The Theme this week is Artificial Intelligence trends in Insurtech. AI has always been a critical subject of not only InsurTech, but also the whole digital age. Let’s see some AI-related Insurtech news this week.
“With ambitions to challenge insurance giants like Allianz SE, newcomer Deutsche Familienversicherung AG needs 100 million euros ($116 million) in fresh funds to finance its expansion plan. An initial public offering is one path that Stefan Knoll, founder and chief executive officer, is considering.
DFV uses artificial intelligence to decide which insurance claims are legitimate and which are not. In partnership with Frankfurt-based startup Minds Medical GmbH, it developed an algorithm that can read so-called ICD-10-Codes, used by doctors and hospitals to categorize their bills.”
The news was from June, a recent interview on DFV founder Dr. Stefan M. Knoll was released on InsurTechnews, one of the biggest feature of DFV is that they use AI to process claims.
Editors Note: medical insurance claims has long been a hairball of complexity that causes a lot of pain for customers/patients. The most broken big market today is America, but the politics around Health Insurance are so divisive in America, that it is possible that the breakthrough will come from another market like Germany.
“Much of executives’ enthusiasm is justified.

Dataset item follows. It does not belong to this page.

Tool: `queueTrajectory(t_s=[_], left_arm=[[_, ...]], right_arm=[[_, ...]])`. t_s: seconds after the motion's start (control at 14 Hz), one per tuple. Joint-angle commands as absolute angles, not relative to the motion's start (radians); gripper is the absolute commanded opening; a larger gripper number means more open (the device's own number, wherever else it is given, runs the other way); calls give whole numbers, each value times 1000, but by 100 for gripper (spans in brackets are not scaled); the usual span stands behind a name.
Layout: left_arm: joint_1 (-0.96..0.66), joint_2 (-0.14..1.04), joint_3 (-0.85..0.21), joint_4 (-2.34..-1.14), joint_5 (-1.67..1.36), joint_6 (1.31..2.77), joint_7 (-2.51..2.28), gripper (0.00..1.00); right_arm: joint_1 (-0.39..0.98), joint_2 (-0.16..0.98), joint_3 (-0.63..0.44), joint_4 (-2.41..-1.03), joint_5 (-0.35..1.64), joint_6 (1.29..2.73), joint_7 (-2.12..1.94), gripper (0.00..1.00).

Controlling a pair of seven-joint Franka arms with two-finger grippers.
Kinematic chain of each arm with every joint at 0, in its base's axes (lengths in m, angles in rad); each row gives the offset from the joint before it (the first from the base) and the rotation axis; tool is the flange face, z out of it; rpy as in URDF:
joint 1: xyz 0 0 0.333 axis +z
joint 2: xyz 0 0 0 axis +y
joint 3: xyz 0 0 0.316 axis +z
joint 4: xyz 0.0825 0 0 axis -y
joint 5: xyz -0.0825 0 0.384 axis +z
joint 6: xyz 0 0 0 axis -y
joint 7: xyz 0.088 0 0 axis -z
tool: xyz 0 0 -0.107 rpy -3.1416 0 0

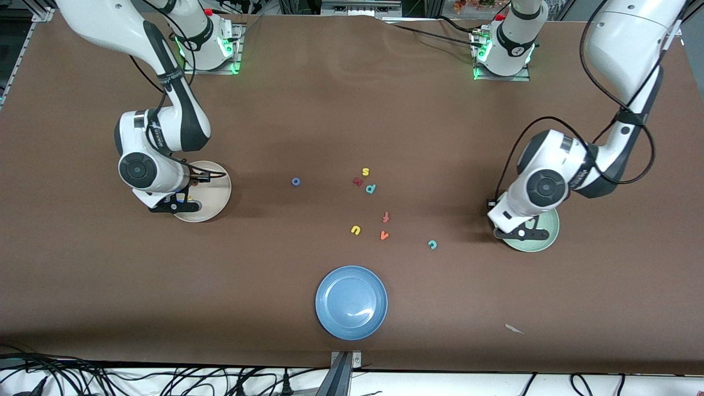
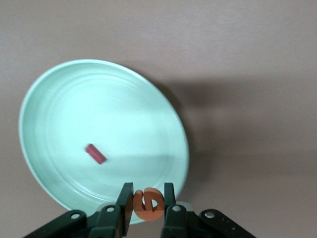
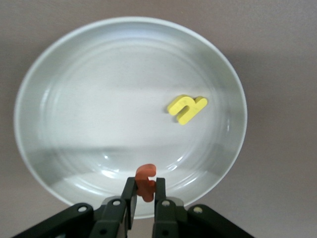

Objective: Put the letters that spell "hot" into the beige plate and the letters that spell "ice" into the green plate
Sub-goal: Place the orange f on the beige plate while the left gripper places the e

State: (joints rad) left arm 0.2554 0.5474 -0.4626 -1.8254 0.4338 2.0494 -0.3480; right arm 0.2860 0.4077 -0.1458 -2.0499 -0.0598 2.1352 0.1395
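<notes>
Both claws are loaded: the left claw (image 2: 148, 204) is clenched on the small orange foam e (image 2: 147, 204) over the rim of the round pale mint-green plate (image 2: 59, 109), at the left arm's end of the surface, where the dark red bar-like i (image 2: 95, 153) already lies. The right claw (image 3: 144, 194) grips the orange foam t (image 3: 145, 182) above the round cream-beige plate (image 3: 74, 99), at the right arm's end, beside the yellow foam h (image 3: 186, 108) lying in it. Left to do, as I judge it — release both letters, then fetch the blue ring-shaped o (image 1: 295, 181) and the teal c (image 1: 432, 245), both out on the open brown surface (image 1: 352, 110).
</notes>
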Motion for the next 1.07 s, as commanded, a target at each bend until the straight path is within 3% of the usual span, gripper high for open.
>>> queueTrajectory(t_s=[0.0,0.14,0.29,0.36,0.43,0.5,0.57,0.64,0.71,0.79,1.0], left_arm=[[295,557,-465,-1802,465,2037,-232,15],[317,584,-465,-1776,459,2043,-201,17],[318,594,-465,-1760,448,2049,-215,26],[316,597,-465,-1752,443,2048,-216,36],[318,600,-465,-1752,431,2049,-212,62],[318,600,-465,-1752,433,2048,-204,92],[318,597,-465,-1752,431,2048,-204,100],[318,595,-465,-1752,433,2048,-204,100],[319,594,-465,-1752,433,2048,-204,100],[319,594,-465,-1752,433,2048,-204,100],[313,592,-468,-1752,428,2048,-216,100]], right_arm=[[276,399,-143,-2086,-46,2187,100,0],[270,410,-141,-2095,-46,2203,94,0],[264,416,-141,-2105,-45,2221,89,0],[265,416,-141,-2106,-32,2221,87,1],[265,416,-141,-2105,-19,2221,83,3],[265,417,-141,-2103,-17,2224,71,13],[264,419,-141,-2102,-17,2227,71,65],[264,417,-141,-2100,-17,2226,71,78],[264,411,-141,-2097,-15,2221,78,89],[265,400,-140,-2094,-15,2215,87,92],[267,356,-114,-2059,-2,2151,126,95]])
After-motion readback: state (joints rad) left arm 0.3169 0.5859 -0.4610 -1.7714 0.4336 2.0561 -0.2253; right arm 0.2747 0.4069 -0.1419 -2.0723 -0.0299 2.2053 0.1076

AI is already being deployed in a range of arenas, from digital assistants and self-driving cars to predictive analytics software providing early detection of diseases or recommending consumer goods based on shopping habits. A recent Gartner study finds that AI will generate $1.2 trillion in business value in 2018—a striking 70 percent increase over last year. According to Gartner, the number could swell to close to $4 trillion by 2022.”
Despite the growth momentum, AI is unlikely to help insurers yield big results in the short term. The decision on when and where to adapt AI will be a key decision senior executives have to make.
“According to analysis from global law firm Reynolds Porter Chamberlain (RPC), 2017 saw a 40-per-cent jump in the number of insurtech patents being filed worldwide. RPC found that 917 insurtech patents were filed globally last year, compared with 657 in 2016.
Telematics, artificial technology and machine learning, and P2P insurance were among the most frequent subjects of patent protection last year.”
Telematics, artificial technology and machine learning all involve a certain degree of AI. And the growth of patent numbers signifies a positive growth on InsurTech adaption.
AI application in Insurance is still premature, but Rome was not built in one day, there will be a process. And it’s good to see that insurers featuring AI have been well received by the capital markets. This can inspire more startups and insurers to adapt AI.